Have you ever noticed that you can’t be free to love, be grateful, be able to worship or truly able to function properly when you are harboring bitterness in your heart? To nurture bitterness is like trying to use battery acid as pure refreshment.
Bitterness is a response, a repercussion of bad things done to a person. But to react with bitterness is not necessarily a reflex that must occur. We can aspire to higher goals. We don’t have to make our home in a pit of despair just because life becomes a bit unfair.
I want to begin by doing a bit of work both pastorally and theologically regarding bitterness. My first conclusion is “Bitter people are like archeologists, always digging up the past.”

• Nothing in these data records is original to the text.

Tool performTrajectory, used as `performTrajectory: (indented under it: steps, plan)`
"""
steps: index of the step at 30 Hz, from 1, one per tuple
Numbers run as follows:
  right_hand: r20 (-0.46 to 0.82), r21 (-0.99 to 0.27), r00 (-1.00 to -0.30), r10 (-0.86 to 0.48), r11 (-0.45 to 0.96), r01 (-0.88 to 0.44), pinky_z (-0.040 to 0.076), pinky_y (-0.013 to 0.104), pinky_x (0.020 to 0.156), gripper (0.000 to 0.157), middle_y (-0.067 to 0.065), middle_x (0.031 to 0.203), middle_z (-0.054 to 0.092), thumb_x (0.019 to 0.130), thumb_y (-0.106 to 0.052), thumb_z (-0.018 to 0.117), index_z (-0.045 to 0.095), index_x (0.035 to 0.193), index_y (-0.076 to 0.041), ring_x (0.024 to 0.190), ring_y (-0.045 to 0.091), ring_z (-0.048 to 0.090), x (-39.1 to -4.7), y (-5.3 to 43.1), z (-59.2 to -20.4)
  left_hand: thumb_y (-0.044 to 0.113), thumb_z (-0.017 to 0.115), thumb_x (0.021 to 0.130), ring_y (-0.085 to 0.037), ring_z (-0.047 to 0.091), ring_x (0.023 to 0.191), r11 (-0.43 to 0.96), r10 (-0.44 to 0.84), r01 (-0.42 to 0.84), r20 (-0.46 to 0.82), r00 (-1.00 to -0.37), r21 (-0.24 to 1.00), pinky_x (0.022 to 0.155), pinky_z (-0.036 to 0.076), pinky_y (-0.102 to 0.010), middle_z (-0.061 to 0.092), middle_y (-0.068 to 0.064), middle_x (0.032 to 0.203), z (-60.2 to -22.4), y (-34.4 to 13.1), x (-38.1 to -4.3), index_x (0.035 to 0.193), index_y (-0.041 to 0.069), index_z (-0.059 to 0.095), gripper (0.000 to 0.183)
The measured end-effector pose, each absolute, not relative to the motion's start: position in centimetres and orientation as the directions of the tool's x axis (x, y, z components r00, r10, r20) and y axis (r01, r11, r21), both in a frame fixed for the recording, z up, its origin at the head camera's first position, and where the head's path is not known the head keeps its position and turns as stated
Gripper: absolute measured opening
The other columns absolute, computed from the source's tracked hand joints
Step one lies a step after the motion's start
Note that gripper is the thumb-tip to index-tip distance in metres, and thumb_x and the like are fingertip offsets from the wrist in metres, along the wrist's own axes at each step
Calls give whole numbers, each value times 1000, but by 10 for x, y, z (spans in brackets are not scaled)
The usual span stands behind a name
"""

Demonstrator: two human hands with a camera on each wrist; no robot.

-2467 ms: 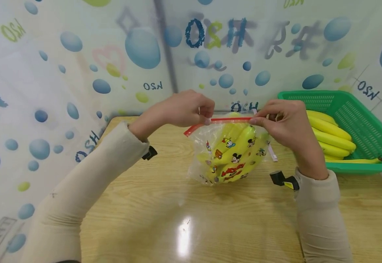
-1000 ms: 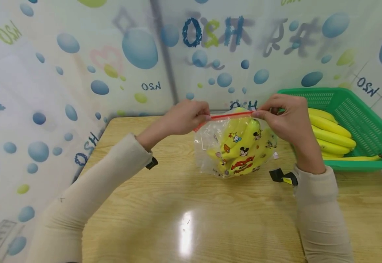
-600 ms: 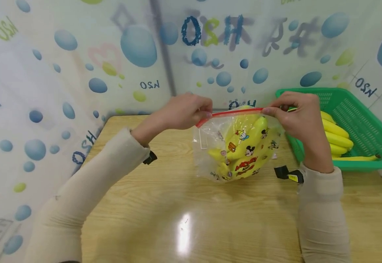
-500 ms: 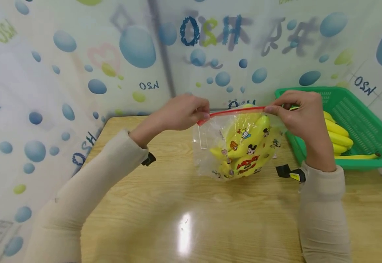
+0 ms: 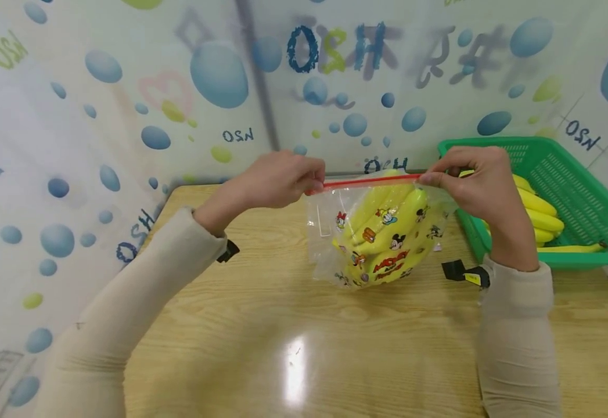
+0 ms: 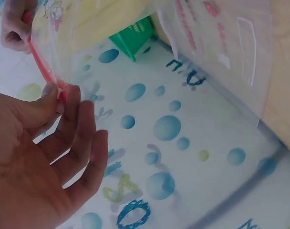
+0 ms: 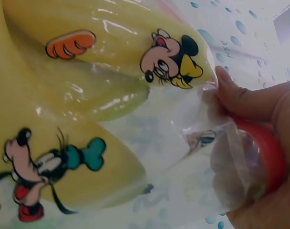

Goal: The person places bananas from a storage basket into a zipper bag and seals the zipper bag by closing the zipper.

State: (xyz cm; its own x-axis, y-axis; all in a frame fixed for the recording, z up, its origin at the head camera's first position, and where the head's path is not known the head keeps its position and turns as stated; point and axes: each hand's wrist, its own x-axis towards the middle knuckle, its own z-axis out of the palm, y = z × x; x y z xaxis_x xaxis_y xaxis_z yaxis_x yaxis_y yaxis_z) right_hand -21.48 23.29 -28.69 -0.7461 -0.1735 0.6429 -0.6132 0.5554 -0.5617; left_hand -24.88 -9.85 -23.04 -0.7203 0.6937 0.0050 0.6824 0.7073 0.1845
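Observation:
A clear zip bag (image 5: 330, 249) printed with cartoon characters hangs close over the table, its red zip strip (image 5: 369, 182) stretched between both hands. Inside it are yellow bananas (image 5: 387, 212). My left hand (image 5: 280, 179) pinches the left end of the strip between thumb and index finger; in the left wrist view the other fingers (image 6: 95, 152) are spread loosely. On the other side my right hand (image 5: 478, 183) pinches the strip near its right end, and the right wrist view shows the red strip (image 7: 269, 152) bending into the palm, with fingers behind the clear plastic.
At the back right stands a green perforated basket (image 5: 580, 191) with more bananas (image 5: 541, 215) in it, partly hidden by my right hand. The wooden table (image 5: 241, 337) meets a wall covering (image 5: 152, 64) printed with blue bubbles. A small white scrap (image 5: 437, 247) lies beside the bag.
My right hand has moved rightward along the red strip. The left hand has slid left toward the strip's end, and the strip now runs straighter.

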Motion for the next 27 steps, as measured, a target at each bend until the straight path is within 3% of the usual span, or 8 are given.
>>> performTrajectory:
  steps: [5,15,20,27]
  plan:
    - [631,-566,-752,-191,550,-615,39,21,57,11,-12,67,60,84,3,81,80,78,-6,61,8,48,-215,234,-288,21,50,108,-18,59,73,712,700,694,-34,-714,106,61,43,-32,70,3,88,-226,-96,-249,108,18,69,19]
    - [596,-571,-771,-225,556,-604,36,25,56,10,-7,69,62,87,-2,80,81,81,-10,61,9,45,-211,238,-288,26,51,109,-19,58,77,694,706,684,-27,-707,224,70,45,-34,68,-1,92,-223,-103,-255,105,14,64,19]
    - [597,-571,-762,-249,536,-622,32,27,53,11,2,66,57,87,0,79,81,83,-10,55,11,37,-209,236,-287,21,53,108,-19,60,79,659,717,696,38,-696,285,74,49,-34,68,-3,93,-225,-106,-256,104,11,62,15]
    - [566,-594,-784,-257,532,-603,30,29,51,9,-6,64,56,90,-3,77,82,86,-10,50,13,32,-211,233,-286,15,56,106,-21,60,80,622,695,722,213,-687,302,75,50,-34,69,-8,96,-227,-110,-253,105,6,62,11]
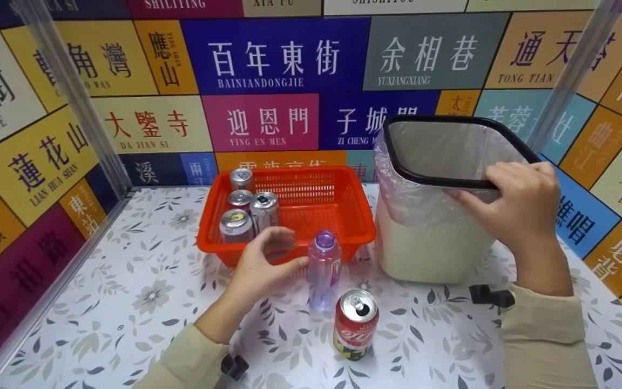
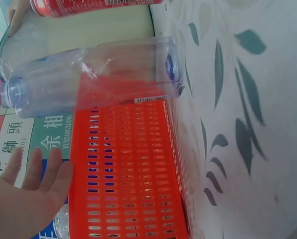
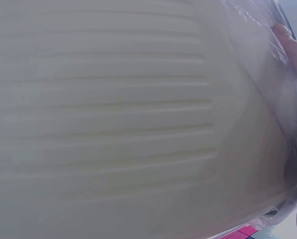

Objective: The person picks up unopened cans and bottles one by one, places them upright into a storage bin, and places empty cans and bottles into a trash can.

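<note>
My left hand [image 1: 259, 265] is held beside a clear purple-tinted plastic bottle [image 1: 323, 275], its thumb close to the bottle and its fingers spread apart around air. In the left wrist view the fingers [image 2: 51, 169] are extended, clear of the bottle [image 2: 103, 74]. The uncapped bottle stands upright in front of a red slotted basket [image 1: 316, 186]. My right hand [image 1: 524, 202] grips the black rim of a cream trash bin [image 1: 430, 243], thumb outside. The bin's ribbed wall [image 3: 113, 114] fills the right wrist view. Nearest me, an opened red drink can [image 1: 355, 327] stands upright.
Several cans [image 1: 236, 224] stand at the left end of the basket. A clear plastic bag [image 1: 389, 173] lines the bin and folds over its edge. Floral cloth [image 1: 154, 297] covers the table, and sign-patterned panels [image 1: 289, 59] rise behind and at both sides.
</note>
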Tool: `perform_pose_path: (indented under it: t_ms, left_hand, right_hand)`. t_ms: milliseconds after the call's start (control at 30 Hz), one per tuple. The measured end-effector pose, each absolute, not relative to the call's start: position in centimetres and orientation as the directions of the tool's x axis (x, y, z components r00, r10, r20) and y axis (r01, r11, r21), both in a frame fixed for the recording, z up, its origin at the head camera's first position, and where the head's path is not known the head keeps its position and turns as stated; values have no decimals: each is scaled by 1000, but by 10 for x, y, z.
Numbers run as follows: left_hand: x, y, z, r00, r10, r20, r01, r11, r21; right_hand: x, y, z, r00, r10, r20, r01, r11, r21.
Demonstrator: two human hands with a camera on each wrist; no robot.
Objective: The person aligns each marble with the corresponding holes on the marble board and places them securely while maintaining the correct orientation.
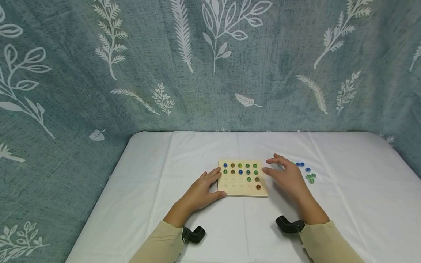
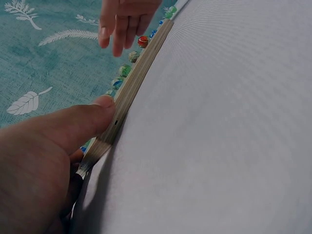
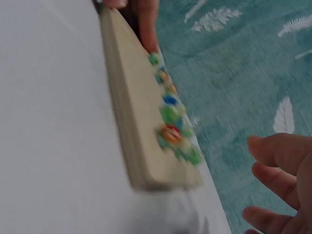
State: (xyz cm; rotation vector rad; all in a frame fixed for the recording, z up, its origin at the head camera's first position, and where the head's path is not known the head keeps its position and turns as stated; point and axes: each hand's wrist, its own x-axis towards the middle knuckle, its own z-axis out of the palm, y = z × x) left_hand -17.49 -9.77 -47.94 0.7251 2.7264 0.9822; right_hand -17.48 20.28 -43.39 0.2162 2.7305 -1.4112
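A pale wooden board (image 1: pixel 234 191) with rows of round hollows lies flat on the white cloth. Glass marbles fill its two far rows, and a few more, including a reddish-brown marble (image 1: pixel 258 187), sit at the right end of the nearer rows. My left hand (image 1: pixel 205 188) holds the board at its left side, fingers along the left edge and thumb (image 2: pixel 100 114) against the near edge. Just off the board's right edge, my right hand (image 1: pixel 286 177) hovers with thumb and fingers apart. Nothing shows between those fingers (image 3: pixel 275 148) in the right wrist view.
Loose blue marbles (image 1: pixel 307 170) and green marbles (image 1: pixel 310 177) lie on the cloth to the right of my right hand, some partly behind it. A leaf-patterned teal curtain (image 1: pixel 210 84) hangs behind the table (image 1: pixel 184 153). Each wrist carries a black camera mount (image 1: pixel 194 234).
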Motion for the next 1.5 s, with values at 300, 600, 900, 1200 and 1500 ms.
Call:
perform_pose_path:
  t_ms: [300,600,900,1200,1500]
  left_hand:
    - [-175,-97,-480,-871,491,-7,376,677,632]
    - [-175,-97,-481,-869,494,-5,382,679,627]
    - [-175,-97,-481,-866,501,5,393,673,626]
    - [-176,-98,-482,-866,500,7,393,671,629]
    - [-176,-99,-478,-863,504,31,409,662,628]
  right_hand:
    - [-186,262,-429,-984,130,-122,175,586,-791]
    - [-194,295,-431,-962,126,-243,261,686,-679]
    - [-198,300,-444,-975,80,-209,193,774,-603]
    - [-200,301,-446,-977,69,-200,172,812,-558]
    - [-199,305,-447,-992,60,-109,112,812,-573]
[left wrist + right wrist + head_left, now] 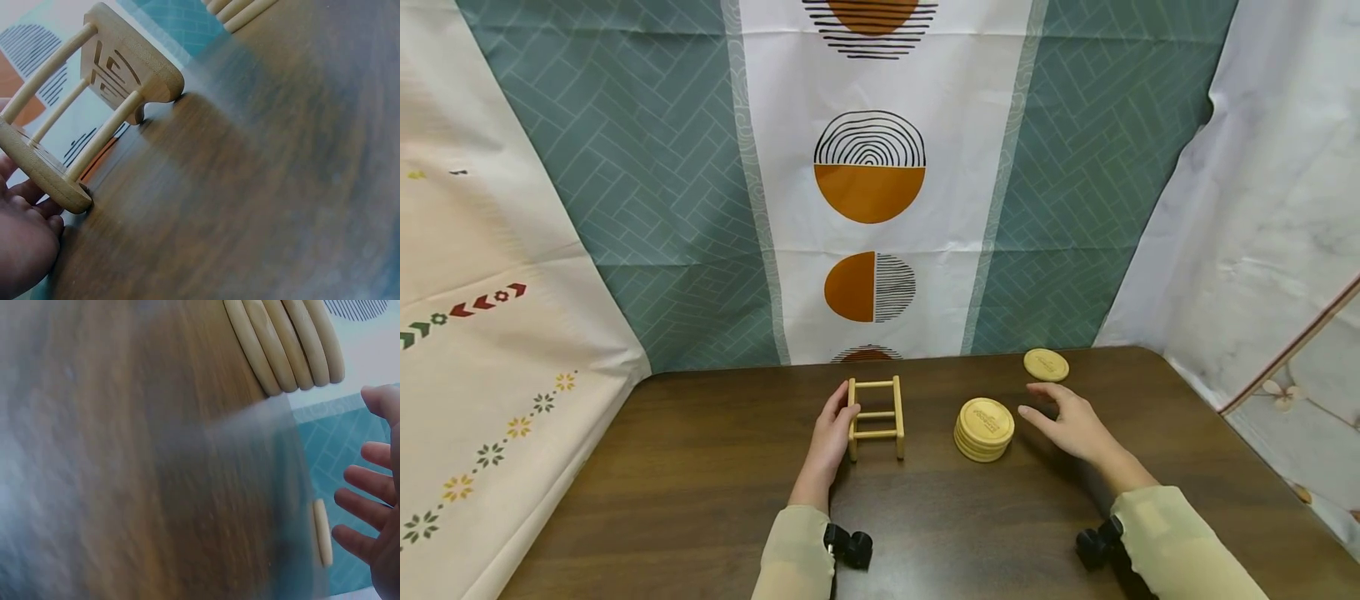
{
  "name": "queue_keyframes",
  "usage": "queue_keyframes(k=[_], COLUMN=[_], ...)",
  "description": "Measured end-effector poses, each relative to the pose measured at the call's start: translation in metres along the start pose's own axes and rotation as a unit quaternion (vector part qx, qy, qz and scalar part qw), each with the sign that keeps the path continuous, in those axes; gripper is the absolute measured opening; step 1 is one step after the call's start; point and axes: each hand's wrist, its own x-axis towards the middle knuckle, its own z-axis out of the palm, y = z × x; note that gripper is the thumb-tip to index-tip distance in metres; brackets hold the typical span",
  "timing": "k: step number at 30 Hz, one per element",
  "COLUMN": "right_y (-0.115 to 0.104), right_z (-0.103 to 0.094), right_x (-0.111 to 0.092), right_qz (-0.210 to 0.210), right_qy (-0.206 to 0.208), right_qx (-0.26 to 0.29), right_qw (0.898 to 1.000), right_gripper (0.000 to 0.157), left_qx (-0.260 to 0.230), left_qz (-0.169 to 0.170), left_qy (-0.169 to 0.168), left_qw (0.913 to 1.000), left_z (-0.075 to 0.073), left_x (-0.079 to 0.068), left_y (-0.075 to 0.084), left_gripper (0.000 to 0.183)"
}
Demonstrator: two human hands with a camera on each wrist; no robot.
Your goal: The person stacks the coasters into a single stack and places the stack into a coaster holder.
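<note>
My left hand (pixel 831 435) holds a small wooden coaster rack (pixel 876 434) by its left side panel, thumb at the top edge. The left wrist view shows the rack's carved panel (pixel 119 69) and round rungs, standing on the table. Right of the rack sits a stack of several round bamboo coasters (pixel 987 421) with lettering on the top one. My right hand (pixel 1072 425) hovers just right of the stack, touching nothing, with fingers spread apart in the right wrist view. Farther back lies a single coaster (pixel 1046 365), beyond the right fingertips.
The brown wooden table (pixel 700 483) ends at a patterned cloth (pixel 685 208) hanging behind it. A cream embroidered cloth (pixel 490 400) borders the left side, and a pale marbled cloth (pixel 1277 208) the right. Black wrist cameras are strapped at both sleeves.
</note>
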Motion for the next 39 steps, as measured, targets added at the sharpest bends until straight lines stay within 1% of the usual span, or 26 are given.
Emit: queue_keyframes(k=[5, 10, 15, 24, 31, 35, 39], right_y=[0.005, 0.008, 0.013, 0.02, 0.025, 0.027, 0.029], right_z=[-0.003, -0.005, -0.006, -0.006, -0.005, -0.002, -0.001], right_x=[0.003, 0.007, 0.011, 0.02, 0.027, 0.03, 0.033], right_qz=[-0.003, -0.008, -0.006, -0.012, 0.009, 0.022, 0.032], right_qy=[0.001, -0.003, -0.018, -0.037, -0.061, -0.076, -0.078], right_qx=[-0.02, -0.039, -0.056, -0.099, -0.129, -0.146, -0.156], right_qw=[1.0, 0.999, 0.998, 0.994, 0.99, 0.986, 0.984], right_gripper=[0.059, 0.061, 0.063, 0.066, 0.07, 0.068, 0.066], left_qx=[0.003, 0.005, 0.005, 0.006, 0.002, 0.006, 0.009], left_qz=[-0.005, 0.0, 0.006, 0.001, 0.001, 0.003, 0.002], left_qy=[0.006, 0.007, 0.005, 0.008, 0.005, 0.007, 0.011], left_qw=[1.0, 1.0, 1.0, 1.0, 1.0, 1.0, 0.9999], left_z=[0.0, 0.0, 0.0, 0.001, 0.0, 0.0, 0.0], left_x=[-0.001, -0.001, -0.001, -0.001, -0.001, 0.0, 0.001], left_y=[0.001, 0.0, -0.002, -0.001, -0.003, -0.004, -0.004], left_gripper=[0.055, 0.055, 0.055, 0.055, 0.055, 0.055, 0.055])
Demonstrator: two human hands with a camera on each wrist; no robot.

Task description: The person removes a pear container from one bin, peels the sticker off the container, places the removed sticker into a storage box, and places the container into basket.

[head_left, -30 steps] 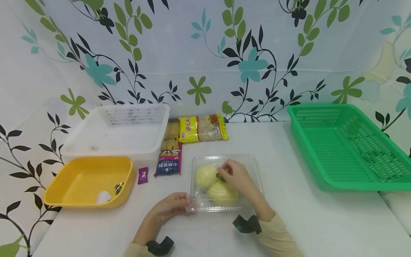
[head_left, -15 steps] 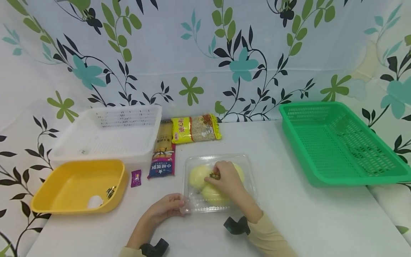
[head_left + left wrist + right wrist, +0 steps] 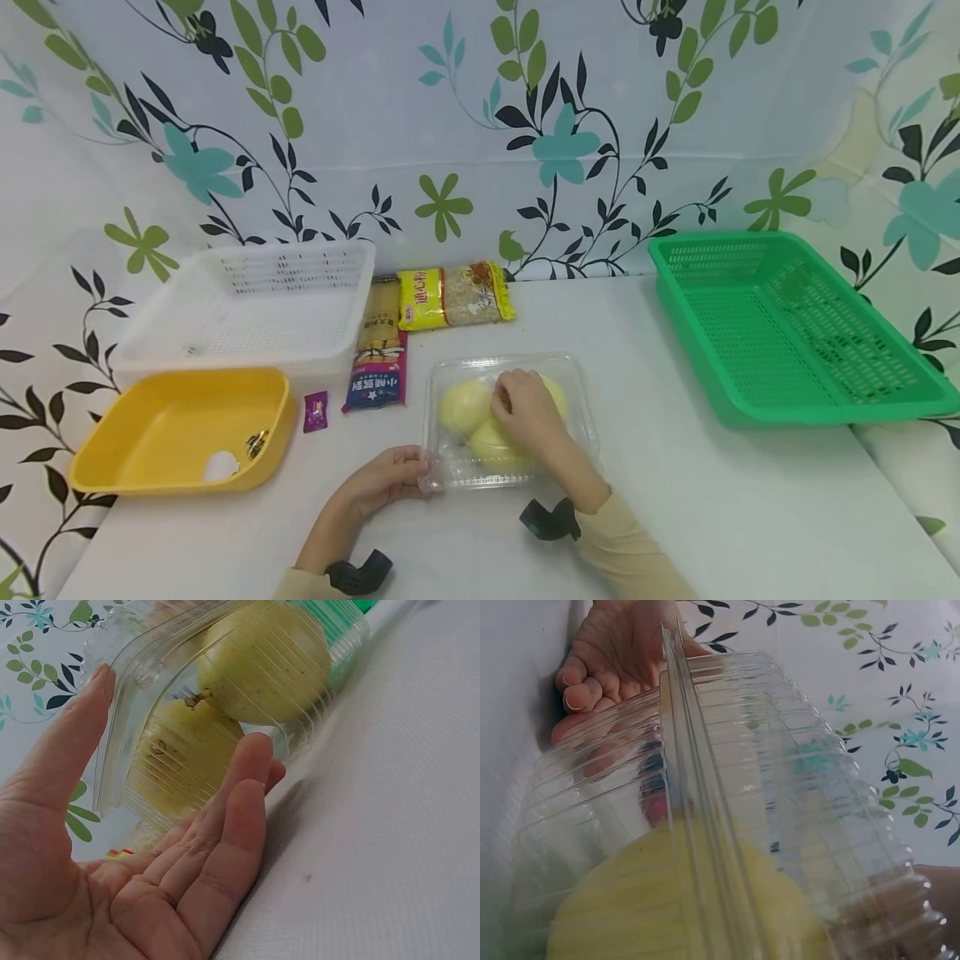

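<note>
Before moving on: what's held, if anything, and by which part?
The left hand holds the clear container by its near left corner. The right hand is over its top; whether it pinches anything is hidden.

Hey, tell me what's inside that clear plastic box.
Round yellow fruits: parts of three show through the clear plastic box in the head view. The right hand above covers part of them; whatever lies directly beneath it can't be seen.

Open table (image 3: 645,350) runs between the clear container (image 3: 502,362) and the green basket (image 3: 701,367) at right; a yellow bag (image 3: 456,296) bars the far side, the left hand (image 3: 390,479) the near left corner, the right hand (image 3: 531,412) the top.
</note>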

If you ever take the time to really talk to someone who is bitter, they will continually revisit painful circumstances from their past. They can’t move on because they won’t move on. They always return back to the muck they almost like being stuck in. Bitter Bodies say things like, “That’s the day that my life was ruined.” “That’s the day that my hope was destroyed.” “My existence has been one long funeral service ever since that day it all came crashing down.”
Bitter people have the tendency to remember intricate details because they keep a record of all wrongs done to them. The Bible in 1 Corinthians 13:5 says, “Love keeps no record of wrongs
Bitter people do keep a record of wrongs, and they will revisit and rethink and recollect certain circumstances and situations, not always accurately, because bitter people sometimes lack a truthful perspective. When you’re dealing with a bitter person, they’ll say things like—“On this day.”
And they grab the spotlight and begin to recite the day of the week and the actual date and the time of day and the weather and what you were wearing and what your facial expression was and the tone of your voice and word for word what you said. And you may sincerely respond by saying, “I don’t know if I do remember.” And they snap back with, “What, you don’t care?” Bitter bodies never get tired of replaying that video of how they were wronged every opportunity they get.
Bitter people aren’t so much triggered by the offense done to them as much as they are by the one who has done the damage. What I mean is this, if a complete stranger does something against you, even if it is detestable, 10 years later you are not likely to be bitter, because they were a stranger.
But if someone that is near and dear to you, someone that you love and have deep affection for, offends you, sins against you, hurts you, and disappoints you, you are more likely to become bitter because your expectations were higher.
They may say something like, “It wasn’t that a big of a deal,” but the bitter body snaps back with, “But you are and I can’t believe that you would ever have done something like that to me.” So in turn, we’re most likely to become bitter against the people we love the most—which includes the following relationships like our parents, our grandparents, our children, our grandchildren, our spouse, our friend, our ministry leader, and the people that we love and have expectations of and hopes for.
Bitter people also get ticked off at God because it is in their opinion that the Lord hasn’t done the right job in protecting and looking out for them like he could and should. We hear things like, “How could a loving God ever do that to me?”
There is an unhealthy perception that if God really cared then he would never let hard times happen. But if you live in earth, you are not exempt from the storms and trials no matter how loved you may be. Love doesn’t take the pain away. Love stays consistent through everything that might be thrown our way.
Bitter people are prone to be proud, self-centered and self-righteous since they are the ones that always seem to be wearing the label, “Victim” as a badge of honor. They don’t want the truth as much as they revel in pity.
They don’t want to change as much as they want to be affirmed in their state of vengeance. They don’t make things better as much as they keep spitting out one excuse after another. But the truth that needs to be both told and received is that no one else can make you bitter. Others may be responsible for their sin, but you still must give an account for your own choice of welcoming bitterness rather than looking to get better.
Amy Carmichael was a gifted missionary, and she has this insightful analogy. She said, “For a cup brimful of sweet water cannot even spill one drop of bitter water, however suddenly jolted.”
This is your heart. Someone sins against you and jostles your heart but all that comes out of it, is what’s already in it. If there’s bitterness in you, they’re not causing it; they’re exposing it. If there’s sweet water in your soul, and someone sins against you and makes you spill your guts, they’re only exposing and not changing, what is in your soul.
You can’t say, “I was only sweet water, and then they bumped me, and all the water became bitter.” No, all the jolting, and sinning, and conflicting does is reveal, not change, who we are. If it’s bitter, it’s because we are choosing bitterness. If it’s sweet, it’s because we’re choosing sweetness.
What’s in your heart? What’s in your soul? Is it sweetness or bitterness?
Don’t behave like you have no control over the answer. God can remove the mess if you will allow him to. It isn’t easy but it is worth it.
And it will take more than just a surface cleaning. It will mean giving God the green light to get to the bitter root so he can dig out the death that will only steal the life from you. Will you get real about how you truly feel?
Will you refrain from interpreting the pain as a bad thing when it really is to set up the Spirit to be allowed to do something good to you and through you?
Bitter is never better and please don’t allow your identity to come from all the wrong that has been done to you. God has much more in store for those who will cling to life and kiss death goodbye.